According to hundreds of confidential tax returns and financial records, Trump received over $400 million (in today’s dollars) from his father’s real estate empire, starting when he was a toddler and continuing today. And, to bail out his failing businesses, Trump borrowed tens of millions of dollars from his dad-- who was one of the richest people in America in the 1970s.
Trump's father used a series of elaborate tax avoidance schemes that had baby Trump earning $200,000 a year by the age of three. On paper, Trump Jr. was a millionaire by age 8.

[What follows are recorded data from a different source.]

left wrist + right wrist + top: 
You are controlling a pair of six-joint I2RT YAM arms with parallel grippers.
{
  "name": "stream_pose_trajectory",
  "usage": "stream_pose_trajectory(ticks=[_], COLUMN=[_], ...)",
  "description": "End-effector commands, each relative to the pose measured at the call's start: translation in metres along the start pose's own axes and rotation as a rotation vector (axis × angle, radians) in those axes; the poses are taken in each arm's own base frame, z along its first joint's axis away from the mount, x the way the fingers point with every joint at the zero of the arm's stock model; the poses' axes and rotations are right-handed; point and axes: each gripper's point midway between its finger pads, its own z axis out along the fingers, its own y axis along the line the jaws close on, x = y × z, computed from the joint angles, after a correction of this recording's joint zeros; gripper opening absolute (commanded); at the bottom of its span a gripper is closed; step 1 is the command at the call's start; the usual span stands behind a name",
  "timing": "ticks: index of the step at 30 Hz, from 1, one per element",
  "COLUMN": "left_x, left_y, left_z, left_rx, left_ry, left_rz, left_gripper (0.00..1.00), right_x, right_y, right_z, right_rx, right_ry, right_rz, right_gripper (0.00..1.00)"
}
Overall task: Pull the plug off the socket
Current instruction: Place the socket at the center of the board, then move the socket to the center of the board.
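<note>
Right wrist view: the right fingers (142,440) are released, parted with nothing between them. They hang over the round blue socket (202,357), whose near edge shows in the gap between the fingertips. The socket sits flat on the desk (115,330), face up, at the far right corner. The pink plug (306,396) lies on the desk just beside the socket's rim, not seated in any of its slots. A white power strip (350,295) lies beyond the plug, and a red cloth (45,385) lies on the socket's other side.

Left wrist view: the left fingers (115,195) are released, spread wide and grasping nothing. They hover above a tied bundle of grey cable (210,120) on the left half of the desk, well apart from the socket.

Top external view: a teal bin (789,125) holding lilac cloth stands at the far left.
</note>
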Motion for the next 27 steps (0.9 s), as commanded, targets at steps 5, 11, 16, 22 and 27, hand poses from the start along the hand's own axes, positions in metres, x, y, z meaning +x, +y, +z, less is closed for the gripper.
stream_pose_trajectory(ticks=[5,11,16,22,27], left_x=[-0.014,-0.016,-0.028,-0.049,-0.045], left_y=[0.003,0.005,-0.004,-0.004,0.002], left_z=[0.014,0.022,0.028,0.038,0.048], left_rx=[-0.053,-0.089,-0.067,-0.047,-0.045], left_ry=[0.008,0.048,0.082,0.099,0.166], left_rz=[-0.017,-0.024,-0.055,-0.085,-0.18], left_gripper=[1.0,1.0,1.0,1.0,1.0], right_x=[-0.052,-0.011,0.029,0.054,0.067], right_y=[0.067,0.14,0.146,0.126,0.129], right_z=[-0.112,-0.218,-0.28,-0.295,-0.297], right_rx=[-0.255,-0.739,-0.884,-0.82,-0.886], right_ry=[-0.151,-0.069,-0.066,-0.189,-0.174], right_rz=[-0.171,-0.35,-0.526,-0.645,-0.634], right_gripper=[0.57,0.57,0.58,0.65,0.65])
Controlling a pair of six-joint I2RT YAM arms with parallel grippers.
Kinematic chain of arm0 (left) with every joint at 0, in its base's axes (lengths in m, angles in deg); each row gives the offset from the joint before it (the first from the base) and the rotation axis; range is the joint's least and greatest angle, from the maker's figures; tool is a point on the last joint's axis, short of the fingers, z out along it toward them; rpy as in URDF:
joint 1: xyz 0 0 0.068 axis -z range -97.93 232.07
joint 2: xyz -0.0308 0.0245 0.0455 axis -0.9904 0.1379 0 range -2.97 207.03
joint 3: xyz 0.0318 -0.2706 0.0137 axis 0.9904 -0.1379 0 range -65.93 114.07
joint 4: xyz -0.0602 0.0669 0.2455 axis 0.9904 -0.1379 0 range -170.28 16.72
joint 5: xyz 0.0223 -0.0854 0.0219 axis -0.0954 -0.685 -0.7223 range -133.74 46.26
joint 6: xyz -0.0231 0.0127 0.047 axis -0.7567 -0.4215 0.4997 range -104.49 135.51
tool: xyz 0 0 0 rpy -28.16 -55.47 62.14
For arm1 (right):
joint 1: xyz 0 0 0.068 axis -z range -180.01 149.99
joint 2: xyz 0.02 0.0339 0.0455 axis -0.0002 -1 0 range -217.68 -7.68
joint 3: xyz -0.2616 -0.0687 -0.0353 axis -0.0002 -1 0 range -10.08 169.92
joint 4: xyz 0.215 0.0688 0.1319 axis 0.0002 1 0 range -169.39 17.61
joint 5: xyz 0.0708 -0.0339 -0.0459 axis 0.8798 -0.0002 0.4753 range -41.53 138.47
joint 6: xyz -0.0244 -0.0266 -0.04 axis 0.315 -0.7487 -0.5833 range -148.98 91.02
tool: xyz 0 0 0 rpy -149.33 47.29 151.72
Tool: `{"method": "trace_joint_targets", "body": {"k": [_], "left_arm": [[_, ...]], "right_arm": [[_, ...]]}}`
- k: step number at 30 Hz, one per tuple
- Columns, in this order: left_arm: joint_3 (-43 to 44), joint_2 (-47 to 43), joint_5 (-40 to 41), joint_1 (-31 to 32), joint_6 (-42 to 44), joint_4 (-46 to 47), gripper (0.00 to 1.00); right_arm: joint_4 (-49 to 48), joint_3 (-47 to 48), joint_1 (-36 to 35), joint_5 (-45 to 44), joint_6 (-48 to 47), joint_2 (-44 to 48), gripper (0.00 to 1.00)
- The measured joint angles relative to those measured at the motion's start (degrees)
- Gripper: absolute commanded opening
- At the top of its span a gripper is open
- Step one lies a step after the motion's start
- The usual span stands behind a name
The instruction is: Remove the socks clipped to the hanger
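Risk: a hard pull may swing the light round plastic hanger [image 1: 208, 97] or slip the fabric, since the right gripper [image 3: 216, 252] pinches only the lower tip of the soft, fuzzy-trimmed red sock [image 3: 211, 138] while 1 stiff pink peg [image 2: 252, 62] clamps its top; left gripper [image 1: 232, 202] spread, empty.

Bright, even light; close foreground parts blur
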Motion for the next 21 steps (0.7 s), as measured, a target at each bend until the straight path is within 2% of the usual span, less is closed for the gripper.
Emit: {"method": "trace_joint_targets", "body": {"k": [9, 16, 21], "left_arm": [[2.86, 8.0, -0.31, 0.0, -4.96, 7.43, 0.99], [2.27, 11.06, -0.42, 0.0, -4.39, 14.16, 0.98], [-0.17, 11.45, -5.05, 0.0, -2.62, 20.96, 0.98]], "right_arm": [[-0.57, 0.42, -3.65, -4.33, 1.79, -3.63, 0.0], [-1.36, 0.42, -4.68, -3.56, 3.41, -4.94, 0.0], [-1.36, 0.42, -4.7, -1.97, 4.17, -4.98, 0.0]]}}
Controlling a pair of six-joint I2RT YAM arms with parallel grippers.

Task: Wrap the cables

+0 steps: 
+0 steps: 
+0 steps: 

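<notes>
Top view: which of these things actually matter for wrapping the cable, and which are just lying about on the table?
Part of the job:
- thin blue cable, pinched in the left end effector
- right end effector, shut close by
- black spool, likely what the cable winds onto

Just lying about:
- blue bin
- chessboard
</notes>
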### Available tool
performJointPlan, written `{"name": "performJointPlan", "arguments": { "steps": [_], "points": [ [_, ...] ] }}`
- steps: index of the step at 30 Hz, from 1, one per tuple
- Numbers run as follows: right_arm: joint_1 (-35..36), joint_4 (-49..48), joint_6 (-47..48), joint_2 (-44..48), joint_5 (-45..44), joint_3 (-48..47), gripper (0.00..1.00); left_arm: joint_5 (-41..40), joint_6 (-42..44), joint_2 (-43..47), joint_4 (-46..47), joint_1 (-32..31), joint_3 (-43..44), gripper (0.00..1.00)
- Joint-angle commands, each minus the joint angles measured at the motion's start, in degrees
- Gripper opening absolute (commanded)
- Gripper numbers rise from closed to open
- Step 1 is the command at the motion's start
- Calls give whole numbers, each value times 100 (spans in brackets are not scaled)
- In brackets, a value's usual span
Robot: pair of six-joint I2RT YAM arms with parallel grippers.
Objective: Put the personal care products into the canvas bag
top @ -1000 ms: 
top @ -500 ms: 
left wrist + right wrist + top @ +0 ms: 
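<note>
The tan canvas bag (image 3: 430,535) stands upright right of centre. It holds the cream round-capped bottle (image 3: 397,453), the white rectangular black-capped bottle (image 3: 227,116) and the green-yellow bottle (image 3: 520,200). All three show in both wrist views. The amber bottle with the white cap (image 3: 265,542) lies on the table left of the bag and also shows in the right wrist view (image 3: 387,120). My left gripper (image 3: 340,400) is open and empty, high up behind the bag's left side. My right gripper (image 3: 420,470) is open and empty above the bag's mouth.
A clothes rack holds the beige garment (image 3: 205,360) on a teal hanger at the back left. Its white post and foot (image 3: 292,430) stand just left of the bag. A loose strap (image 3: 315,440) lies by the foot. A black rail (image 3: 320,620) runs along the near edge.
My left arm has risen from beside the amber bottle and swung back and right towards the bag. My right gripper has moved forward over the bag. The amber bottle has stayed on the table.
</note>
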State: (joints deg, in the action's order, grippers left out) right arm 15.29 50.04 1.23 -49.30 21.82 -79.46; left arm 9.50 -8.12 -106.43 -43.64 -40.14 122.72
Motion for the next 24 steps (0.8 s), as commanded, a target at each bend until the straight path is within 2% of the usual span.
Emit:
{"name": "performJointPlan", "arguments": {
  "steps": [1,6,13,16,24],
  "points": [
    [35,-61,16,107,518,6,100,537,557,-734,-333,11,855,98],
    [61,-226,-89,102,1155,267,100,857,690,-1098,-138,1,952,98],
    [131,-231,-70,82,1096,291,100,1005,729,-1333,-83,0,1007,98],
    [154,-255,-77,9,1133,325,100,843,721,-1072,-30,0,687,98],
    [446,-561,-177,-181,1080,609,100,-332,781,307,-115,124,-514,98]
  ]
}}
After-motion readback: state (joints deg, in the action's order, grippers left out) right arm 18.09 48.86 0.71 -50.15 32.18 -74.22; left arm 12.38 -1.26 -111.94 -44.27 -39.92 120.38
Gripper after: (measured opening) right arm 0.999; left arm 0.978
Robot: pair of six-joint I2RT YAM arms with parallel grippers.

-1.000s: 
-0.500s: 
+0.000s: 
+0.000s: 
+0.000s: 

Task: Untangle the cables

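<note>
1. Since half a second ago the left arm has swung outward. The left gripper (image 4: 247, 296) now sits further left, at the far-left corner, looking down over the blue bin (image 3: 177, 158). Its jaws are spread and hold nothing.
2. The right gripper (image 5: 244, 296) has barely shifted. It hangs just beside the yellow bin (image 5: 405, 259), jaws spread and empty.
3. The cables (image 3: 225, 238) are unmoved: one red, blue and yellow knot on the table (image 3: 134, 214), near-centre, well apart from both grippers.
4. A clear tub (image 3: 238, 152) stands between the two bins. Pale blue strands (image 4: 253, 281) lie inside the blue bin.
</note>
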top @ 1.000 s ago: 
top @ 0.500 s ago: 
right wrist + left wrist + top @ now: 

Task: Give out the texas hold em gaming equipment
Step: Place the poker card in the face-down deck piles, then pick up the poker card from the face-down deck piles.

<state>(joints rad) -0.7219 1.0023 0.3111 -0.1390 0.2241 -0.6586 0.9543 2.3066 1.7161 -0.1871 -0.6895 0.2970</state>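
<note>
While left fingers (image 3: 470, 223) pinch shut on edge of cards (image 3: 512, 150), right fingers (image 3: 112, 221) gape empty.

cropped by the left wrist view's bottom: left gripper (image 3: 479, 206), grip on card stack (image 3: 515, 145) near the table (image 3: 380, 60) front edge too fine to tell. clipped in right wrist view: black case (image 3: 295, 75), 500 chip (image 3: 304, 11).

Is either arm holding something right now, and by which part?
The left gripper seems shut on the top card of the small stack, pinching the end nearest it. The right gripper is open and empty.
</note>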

Trump has also claimed that his father had “never sheltered” him and that he’d had to figure his own way out of challenging situations. Trump’s father repeatedly helped rescue him from financial ruin, loaning him millions of dollars and pumping millions more into his failing businesses.
In the late 1980s and early 1990s, as several of Trump’s business ventures, including his Atlantic City casinos and the Plaza Hotel, were hurtling toward bankruptcy, four entities that Fred Trump had created paid his son the equivalent of $8.3 million in today’s dollars.
Trump’s dad also infamously sent one of his bookkeepers to Atlantic City in 1990 to buy $3.5 million in casino chips to help his son make a bond payment.
The ruse was discovered and the casino had to pay a fine ― but thanks to his father, Trump “narrowly avoided defaulting on his bonds,” the Times wrote.
Fred Trump wasn’t always able to get his son out of financial trouble, however. Despite the financial “safety net” he attempted to provide, Trump has filed Chapter 11 bankruptcy for his companies six times.